## [Dataset section]
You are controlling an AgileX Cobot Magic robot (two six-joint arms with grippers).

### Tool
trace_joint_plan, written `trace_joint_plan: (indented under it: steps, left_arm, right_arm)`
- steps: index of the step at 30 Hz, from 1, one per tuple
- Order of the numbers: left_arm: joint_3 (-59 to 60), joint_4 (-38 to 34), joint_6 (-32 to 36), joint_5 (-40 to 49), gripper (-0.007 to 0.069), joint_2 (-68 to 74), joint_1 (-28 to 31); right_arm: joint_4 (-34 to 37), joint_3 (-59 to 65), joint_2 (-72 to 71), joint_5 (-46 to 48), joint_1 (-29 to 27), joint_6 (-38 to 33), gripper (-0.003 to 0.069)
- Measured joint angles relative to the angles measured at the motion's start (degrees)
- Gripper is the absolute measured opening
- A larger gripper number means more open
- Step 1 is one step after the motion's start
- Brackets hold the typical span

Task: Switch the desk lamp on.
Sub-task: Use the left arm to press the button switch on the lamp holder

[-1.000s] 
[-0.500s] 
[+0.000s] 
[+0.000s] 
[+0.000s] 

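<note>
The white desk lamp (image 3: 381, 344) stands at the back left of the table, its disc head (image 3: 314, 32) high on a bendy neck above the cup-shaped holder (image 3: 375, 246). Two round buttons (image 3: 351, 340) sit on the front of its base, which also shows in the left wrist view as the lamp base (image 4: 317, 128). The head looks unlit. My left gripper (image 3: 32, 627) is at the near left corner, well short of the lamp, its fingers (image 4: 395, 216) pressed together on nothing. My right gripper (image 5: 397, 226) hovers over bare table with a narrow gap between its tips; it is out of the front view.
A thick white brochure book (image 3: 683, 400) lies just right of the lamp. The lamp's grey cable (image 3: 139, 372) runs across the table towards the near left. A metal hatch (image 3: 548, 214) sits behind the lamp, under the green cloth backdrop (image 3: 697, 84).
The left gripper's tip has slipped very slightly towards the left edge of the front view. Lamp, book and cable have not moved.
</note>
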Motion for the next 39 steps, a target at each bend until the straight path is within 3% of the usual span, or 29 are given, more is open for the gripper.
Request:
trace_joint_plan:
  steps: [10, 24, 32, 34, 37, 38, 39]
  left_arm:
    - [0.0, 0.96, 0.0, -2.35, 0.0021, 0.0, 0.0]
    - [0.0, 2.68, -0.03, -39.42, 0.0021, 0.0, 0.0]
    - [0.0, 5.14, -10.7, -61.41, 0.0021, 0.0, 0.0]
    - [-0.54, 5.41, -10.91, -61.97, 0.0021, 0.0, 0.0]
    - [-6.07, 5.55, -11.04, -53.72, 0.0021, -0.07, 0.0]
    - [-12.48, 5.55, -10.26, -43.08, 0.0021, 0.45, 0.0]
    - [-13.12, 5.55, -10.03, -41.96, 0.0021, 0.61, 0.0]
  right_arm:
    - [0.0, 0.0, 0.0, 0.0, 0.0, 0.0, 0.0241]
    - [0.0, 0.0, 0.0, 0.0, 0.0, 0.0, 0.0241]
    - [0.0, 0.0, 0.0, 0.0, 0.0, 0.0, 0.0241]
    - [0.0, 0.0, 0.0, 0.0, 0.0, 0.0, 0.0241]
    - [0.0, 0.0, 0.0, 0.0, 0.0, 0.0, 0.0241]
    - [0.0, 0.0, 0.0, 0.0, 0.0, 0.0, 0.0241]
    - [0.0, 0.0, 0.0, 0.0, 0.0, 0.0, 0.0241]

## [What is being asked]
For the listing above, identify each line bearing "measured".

## [Reply]
- Measured joint angles relative to the angles measured at the motion's start (degrees)
- Gripper is the absolute measured opening

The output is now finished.